WHAT THE TASK ASKS
Copy out every line of the records in which "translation" can be found.

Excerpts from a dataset
--

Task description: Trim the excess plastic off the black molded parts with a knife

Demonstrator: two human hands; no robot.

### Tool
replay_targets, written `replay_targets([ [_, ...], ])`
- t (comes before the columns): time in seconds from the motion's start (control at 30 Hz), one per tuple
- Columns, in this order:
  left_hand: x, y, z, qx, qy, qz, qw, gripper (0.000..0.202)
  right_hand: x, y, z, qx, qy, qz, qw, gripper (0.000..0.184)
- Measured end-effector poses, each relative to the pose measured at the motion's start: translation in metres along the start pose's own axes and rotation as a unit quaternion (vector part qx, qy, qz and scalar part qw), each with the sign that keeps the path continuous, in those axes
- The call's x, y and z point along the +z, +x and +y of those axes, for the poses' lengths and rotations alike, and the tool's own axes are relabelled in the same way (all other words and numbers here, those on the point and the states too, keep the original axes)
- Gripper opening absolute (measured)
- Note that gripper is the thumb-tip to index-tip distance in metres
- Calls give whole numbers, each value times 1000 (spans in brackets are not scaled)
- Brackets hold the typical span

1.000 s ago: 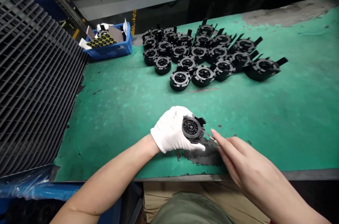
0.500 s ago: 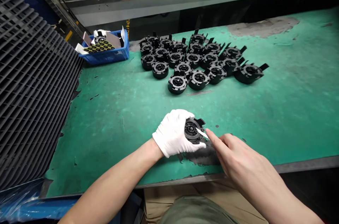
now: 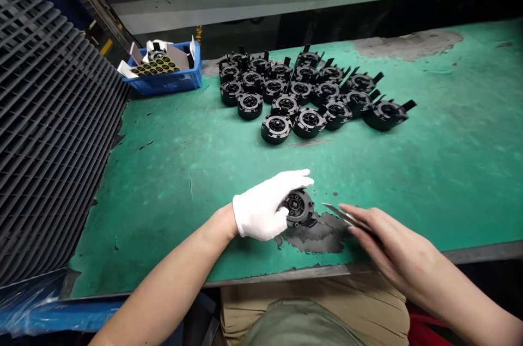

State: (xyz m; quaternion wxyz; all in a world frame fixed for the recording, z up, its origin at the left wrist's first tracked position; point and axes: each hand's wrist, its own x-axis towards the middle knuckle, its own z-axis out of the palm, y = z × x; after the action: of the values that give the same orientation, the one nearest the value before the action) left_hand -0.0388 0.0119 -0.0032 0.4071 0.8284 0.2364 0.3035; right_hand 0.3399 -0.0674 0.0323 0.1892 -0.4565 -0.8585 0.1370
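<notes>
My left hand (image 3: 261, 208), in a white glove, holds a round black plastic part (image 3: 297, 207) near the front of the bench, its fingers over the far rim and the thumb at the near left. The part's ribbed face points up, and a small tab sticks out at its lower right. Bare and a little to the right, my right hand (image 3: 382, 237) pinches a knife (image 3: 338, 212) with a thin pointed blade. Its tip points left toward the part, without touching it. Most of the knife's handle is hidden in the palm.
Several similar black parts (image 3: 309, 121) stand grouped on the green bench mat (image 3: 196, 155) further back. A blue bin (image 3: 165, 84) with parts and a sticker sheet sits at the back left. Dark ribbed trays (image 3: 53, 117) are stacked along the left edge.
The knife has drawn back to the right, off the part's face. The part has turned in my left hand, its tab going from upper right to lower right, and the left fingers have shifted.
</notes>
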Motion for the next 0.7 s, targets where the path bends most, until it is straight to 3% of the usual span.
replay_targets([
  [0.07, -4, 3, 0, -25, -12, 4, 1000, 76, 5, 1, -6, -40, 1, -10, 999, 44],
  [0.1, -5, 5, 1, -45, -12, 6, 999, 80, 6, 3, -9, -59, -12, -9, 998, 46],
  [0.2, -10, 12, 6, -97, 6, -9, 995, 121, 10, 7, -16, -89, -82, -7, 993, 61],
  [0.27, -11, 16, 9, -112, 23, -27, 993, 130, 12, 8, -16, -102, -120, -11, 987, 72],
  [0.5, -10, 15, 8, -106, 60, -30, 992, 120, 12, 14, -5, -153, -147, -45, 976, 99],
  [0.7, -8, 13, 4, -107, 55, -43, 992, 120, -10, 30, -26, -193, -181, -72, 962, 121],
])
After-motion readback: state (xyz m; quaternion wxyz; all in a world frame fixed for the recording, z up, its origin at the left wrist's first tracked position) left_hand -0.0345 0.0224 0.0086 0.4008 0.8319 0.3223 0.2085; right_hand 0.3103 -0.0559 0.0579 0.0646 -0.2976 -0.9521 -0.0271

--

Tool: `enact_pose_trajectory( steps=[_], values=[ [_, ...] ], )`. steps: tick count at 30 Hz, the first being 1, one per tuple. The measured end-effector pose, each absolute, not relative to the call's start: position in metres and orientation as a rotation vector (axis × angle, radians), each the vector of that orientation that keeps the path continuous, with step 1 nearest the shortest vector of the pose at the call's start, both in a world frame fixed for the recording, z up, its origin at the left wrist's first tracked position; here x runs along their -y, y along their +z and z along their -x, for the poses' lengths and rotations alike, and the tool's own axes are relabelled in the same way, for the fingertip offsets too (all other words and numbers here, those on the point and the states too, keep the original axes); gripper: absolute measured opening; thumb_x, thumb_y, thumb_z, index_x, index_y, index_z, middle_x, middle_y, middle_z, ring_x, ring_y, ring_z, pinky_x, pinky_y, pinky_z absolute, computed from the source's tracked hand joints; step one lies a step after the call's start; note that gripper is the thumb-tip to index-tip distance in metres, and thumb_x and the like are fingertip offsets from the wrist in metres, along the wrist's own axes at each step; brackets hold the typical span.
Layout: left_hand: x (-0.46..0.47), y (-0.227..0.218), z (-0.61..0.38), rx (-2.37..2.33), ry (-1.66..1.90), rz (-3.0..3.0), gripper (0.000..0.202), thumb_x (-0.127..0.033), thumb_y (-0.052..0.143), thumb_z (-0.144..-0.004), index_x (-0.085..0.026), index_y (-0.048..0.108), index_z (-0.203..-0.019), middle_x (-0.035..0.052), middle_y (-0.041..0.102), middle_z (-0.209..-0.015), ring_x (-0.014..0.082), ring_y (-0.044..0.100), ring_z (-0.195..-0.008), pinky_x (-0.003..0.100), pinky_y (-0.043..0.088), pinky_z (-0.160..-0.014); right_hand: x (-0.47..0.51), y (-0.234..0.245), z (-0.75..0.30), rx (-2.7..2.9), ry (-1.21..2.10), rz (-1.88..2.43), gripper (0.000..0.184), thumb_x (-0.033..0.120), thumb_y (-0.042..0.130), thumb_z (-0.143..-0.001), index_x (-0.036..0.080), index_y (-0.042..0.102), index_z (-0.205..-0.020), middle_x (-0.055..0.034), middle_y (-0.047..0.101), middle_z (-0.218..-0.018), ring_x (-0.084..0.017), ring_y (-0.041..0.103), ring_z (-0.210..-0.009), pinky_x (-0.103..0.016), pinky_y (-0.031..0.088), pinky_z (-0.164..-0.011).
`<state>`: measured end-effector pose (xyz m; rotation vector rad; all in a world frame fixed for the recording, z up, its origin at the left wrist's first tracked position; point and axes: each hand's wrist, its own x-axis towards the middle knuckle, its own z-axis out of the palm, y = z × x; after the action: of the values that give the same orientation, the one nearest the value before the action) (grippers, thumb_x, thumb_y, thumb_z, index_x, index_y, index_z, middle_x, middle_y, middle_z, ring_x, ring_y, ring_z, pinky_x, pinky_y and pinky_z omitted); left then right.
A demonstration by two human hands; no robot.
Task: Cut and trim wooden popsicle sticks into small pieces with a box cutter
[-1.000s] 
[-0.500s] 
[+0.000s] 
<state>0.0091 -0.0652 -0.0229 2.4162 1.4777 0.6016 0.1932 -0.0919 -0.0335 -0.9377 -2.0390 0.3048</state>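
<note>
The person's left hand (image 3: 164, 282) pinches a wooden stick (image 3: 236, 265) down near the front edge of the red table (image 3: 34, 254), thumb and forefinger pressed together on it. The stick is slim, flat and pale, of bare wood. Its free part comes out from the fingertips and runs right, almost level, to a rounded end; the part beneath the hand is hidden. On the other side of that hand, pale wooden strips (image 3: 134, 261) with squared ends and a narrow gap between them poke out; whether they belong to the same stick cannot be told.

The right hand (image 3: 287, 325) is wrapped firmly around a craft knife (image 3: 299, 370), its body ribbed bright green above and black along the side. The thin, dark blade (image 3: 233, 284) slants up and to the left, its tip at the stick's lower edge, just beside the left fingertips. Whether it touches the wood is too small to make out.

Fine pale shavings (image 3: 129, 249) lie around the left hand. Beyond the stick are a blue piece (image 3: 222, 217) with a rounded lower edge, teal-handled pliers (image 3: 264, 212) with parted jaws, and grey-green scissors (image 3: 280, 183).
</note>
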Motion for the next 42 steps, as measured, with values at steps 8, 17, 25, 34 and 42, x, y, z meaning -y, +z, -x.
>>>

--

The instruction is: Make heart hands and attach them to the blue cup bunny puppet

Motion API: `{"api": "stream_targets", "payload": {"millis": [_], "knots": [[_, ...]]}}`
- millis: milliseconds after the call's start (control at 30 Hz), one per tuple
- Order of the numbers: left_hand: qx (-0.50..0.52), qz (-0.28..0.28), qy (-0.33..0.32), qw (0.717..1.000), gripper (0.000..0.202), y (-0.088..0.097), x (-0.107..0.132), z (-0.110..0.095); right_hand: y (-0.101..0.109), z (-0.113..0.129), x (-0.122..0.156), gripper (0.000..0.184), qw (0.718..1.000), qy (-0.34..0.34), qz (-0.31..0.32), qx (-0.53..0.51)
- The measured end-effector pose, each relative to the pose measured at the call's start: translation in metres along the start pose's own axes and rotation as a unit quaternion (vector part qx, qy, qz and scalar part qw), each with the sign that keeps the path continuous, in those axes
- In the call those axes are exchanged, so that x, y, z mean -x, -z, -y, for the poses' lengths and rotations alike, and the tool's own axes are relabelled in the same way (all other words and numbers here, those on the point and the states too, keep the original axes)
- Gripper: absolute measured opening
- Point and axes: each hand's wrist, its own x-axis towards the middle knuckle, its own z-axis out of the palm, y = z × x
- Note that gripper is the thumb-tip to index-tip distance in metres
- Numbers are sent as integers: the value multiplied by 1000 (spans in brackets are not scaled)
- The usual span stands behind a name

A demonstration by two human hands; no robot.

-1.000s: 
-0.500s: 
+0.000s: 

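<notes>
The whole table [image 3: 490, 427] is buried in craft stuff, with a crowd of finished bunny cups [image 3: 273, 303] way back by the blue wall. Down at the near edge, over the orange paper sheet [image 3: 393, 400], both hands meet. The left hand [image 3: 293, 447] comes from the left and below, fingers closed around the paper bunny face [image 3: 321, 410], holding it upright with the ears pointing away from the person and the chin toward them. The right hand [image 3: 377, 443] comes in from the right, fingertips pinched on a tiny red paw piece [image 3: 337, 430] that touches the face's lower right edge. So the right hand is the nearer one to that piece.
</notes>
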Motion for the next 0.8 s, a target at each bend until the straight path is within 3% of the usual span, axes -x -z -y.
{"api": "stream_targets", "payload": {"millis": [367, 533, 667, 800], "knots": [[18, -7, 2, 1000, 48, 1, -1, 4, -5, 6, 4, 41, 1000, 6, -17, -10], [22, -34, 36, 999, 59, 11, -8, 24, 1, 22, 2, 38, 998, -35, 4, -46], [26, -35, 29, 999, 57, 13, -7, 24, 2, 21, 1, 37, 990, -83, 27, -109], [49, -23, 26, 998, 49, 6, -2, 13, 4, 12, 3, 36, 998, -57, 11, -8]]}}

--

ANSWER BOX
- Measured end-effector poses, each relative to the pose measured at the motion's start: translation in metres along the start pose's own axes and rotation as a unit quaternion (vector part qx, qy, qz and scalar part qw), each with the sign that keeps the path continuous, in those axes
- The measured end-effector pose, each relative to the pose measured at the call's start: translation in metres along the start pose's own axes and rotation as a unit quaternion (vector part qx, qy, qz and scalar part qw), each with the sign that keeps the path continuous, in those axes

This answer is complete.